■ Task details
Word for word, retype every line of the data.

(Records contained in a dataset)
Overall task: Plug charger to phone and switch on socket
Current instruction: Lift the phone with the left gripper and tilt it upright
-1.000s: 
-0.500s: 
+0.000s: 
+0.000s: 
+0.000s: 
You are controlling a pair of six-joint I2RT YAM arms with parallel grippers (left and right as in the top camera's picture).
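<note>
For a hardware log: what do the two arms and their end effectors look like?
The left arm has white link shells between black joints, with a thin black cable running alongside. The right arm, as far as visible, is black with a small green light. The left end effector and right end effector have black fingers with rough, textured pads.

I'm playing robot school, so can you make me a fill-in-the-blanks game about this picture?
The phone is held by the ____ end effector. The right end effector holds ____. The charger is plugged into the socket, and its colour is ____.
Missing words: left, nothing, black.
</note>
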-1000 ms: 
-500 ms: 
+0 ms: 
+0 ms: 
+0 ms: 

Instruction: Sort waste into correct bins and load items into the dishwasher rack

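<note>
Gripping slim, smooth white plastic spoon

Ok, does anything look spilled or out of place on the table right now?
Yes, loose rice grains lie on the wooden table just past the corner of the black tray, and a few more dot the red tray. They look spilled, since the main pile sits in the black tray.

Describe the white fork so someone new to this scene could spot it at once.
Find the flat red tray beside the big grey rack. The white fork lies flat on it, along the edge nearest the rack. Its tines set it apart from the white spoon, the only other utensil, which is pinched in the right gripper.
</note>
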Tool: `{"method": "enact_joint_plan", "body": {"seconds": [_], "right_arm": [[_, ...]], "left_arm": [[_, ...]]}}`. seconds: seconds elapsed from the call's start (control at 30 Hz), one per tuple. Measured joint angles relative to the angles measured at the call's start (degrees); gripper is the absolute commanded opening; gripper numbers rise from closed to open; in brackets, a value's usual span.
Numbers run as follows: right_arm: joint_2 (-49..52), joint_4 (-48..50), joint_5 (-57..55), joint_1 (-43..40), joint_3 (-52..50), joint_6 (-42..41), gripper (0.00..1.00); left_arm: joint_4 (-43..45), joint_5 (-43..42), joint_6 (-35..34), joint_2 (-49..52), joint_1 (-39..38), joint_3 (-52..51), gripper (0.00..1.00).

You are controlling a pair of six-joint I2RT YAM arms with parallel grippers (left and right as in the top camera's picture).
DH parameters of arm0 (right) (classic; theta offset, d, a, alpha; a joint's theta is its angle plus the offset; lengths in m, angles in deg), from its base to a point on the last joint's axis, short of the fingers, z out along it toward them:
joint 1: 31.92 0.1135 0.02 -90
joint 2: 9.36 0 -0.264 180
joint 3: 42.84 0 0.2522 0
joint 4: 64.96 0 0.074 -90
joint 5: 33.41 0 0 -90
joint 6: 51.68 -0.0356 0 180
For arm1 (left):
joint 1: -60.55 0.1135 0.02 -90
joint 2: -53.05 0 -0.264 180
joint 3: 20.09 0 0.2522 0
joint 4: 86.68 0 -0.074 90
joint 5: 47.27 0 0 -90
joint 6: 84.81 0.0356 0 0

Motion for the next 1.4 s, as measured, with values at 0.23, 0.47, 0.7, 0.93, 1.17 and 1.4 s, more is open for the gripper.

■ Answer to this task
Overall task: Plug charger to phone and switch on socket
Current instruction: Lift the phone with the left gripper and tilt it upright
-1.000s: 
-0.500s: 
+0.000s: 
+0.000s: 
+0.000s: 
You are controlling a pair of six-joint I2RT YAM arms with parallel grippers (left and right as in the top camera's picture).
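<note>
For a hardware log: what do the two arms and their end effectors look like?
The left arm has white link shells between black joints, with a thin black cable running alongside. The right arm, as far as visible, is black with a small green light. The left end effector and right end effector have black fingers with rough, textured pads.

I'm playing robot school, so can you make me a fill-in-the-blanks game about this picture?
The phone is held by the ____ end effector. The right end effector holds ____. The charger is plugged into the socket, and its colour is ____.
Missing words: left, nothing, black.
</note>
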-1000 ms: 
-500 ms: 
+0 ms: 
+0 ms: 
+0 ms: 

Instruction: Sort waste into correct bins and load items into the dishwasher rack

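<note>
Gripping slim, smooth white plastic spoon

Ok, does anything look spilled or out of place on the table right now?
Yes, loose rice grains lie on the wooden table just past the corner of the black tray, and a few more dot the red tray. They look spilled, since the main pile sits in the black tray.

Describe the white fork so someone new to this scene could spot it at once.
Find the flat red tray beside the big grey rack. The white fork lies flat on it, along the edge nearest the rack. Its tines set it apart from the white spoon, the only other utensil, which is pinched in the right gripper.
</note>
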Tool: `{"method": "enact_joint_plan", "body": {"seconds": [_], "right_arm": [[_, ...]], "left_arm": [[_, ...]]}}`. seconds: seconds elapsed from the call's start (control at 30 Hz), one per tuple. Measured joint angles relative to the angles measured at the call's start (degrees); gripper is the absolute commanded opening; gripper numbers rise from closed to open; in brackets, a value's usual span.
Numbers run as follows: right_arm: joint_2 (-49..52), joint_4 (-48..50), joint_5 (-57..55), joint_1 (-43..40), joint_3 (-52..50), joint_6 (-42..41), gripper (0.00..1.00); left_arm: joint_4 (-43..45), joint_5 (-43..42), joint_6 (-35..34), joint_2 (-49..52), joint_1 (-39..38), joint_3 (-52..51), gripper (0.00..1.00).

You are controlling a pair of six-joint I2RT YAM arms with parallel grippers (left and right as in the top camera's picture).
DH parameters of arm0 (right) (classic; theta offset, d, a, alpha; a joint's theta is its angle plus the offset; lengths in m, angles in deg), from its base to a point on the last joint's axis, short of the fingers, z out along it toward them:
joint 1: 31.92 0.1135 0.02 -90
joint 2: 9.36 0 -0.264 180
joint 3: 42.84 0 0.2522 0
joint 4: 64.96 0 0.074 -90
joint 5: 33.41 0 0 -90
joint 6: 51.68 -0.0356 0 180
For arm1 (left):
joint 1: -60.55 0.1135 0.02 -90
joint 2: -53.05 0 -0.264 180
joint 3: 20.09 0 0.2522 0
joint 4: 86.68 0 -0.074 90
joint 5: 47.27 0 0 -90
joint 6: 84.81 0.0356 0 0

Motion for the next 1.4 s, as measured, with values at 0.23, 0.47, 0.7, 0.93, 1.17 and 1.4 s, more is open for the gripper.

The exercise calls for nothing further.